:: WHAT YOU NEED TO DO ::
Would you please transcribe, exactly as written, the lines of the entries below starting at the one that holds "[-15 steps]" and ending at the one that holds "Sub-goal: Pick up", both included?

[Extracted records]
Start of Block

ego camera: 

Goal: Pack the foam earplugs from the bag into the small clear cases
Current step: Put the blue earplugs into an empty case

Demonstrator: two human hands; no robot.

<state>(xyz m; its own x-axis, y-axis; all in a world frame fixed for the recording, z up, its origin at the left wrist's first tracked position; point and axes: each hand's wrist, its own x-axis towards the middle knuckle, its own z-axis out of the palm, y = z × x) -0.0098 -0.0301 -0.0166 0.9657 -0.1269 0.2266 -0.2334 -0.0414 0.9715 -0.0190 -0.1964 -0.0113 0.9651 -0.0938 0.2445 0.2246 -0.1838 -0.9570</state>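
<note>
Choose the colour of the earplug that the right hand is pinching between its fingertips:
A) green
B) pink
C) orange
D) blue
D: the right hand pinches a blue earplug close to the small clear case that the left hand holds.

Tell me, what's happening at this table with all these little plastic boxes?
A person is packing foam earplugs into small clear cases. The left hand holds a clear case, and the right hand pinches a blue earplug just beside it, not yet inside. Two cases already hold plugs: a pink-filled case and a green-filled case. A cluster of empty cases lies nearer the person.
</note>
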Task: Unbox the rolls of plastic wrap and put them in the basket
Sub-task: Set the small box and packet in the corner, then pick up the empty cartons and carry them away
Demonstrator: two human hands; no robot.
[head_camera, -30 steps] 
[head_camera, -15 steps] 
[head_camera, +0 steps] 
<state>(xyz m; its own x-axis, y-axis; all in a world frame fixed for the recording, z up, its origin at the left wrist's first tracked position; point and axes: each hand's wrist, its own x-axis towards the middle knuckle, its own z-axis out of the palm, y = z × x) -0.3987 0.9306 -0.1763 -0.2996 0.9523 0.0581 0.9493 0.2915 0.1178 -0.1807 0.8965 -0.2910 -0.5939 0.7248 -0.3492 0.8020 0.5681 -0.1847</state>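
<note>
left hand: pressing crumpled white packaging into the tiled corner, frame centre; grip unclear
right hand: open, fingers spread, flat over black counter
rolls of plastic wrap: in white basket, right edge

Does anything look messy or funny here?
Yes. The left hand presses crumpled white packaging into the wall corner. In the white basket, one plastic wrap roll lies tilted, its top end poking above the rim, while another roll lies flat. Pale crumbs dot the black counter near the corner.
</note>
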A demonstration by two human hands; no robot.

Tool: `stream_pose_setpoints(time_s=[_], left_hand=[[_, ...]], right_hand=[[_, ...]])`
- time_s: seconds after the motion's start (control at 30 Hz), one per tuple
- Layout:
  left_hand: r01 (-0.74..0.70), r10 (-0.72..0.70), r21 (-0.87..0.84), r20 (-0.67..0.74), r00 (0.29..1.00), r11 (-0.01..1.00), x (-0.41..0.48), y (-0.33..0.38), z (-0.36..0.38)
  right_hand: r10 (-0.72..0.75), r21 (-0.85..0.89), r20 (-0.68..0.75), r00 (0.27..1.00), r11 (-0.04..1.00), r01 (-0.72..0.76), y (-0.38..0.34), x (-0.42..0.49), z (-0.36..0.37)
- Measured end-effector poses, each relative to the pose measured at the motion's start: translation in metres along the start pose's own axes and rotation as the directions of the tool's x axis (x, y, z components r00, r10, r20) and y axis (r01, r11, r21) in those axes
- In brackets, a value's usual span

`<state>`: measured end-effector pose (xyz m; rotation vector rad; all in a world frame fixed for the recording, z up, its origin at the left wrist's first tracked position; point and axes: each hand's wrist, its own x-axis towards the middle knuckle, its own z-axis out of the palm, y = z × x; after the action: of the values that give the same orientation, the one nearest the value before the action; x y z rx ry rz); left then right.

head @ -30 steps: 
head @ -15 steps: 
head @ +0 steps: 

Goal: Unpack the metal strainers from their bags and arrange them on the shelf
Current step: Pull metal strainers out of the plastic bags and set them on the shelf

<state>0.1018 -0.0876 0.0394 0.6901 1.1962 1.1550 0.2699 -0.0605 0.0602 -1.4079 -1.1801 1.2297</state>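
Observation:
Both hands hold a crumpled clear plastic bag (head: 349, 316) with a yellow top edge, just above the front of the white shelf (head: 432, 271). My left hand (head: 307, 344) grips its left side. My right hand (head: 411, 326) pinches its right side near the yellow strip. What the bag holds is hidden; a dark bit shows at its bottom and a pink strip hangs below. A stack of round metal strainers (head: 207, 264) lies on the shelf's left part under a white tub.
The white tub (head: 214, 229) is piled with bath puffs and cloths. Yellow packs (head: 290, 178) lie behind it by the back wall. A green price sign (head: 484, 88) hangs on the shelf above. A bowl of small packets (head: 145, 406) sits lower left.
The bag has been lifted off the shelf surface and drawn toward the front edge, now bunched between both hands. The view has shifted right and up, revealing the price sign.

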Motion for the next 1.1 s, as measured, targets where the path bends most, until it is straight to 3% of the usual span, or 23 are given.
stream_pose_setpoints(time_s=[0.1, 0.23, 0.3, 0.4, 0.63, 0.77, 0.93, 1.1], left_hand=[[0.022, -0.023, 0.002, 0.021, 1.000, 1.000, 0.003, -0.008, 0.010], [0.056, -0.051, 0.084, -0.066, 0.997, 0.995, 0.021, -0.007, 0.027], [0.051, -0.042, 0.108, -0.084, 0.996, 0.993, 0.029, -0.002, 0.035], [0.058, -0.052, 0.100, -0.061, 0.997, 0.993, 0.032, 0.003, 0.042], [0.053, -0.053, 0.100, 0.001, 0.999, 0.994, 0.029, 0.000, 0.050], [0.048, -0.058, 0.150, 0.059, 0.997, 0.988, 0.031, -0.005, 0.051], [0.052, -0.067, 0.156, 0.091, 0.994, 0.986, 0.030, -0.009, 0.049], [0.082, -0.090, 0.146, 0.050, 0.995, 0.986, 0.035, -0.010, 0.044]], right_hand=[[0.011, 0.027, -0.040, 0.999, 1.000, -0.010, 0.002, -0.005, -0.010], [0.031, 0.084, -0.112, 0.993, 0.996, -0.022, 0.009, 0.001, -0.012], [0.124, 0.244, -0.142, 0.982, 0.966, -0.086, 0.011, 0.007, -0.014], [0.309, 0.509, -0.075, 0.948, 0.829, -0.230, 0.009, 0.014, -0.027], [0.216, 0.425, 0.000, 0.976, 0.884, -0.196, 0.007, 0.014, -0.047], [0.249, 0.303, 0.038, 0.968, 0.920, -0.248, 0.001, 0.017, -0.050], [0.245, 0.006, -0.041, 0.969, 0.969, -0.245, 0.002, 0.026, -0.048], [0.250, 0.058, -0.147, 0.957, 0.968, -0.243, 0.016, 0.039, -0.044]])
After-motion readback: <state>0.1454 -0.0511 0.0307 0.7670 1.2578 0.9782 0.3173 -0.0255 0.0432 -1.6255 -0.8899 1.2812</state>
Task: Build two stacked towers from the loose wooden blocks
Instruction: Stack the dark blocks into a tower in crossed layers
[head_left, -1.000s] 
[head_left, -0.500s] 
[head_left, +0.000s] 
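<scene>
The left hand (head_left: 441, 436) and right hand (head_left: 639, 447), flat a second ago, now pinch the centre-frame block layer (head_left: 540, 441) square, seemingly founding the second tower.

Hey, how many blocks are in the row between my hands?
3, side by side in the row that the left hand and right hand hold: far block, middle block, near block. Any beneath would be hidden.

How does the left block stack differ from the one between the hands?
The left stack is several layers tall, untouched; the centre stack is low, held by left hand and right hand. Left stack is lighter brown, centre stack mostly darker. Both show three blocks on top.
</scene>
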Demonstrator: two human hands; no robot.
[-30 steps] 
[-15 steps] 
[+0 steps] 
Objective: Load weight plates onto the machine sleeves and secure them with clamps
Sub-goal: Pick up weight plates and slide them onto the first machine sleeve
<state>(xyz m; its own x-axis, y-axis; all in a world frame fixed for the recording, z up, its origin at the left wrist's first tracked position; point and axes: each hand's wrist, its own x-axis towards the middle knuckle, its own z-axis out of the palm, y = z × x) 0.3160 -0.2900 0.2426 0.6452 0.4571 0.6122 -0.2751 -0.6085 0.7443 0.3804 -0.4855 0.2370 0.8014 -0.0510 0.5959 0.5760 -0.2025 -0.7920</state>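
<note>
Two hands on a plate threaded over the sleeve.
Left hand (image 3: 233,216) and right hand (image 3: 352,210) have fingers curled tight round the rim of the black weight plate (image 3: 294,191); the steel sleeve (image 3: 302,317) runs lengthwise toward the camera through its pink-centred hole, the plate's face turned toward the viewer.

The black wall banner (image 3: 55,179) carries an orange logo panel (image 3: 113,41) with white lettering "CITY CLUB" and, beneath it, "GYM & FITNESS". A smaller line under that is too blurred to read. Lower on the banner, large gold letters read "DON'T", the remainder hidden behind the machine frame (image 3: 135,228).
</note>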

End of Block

:: YOUR RESPONSE ::
[-15 steps] 
[+0 steps] 
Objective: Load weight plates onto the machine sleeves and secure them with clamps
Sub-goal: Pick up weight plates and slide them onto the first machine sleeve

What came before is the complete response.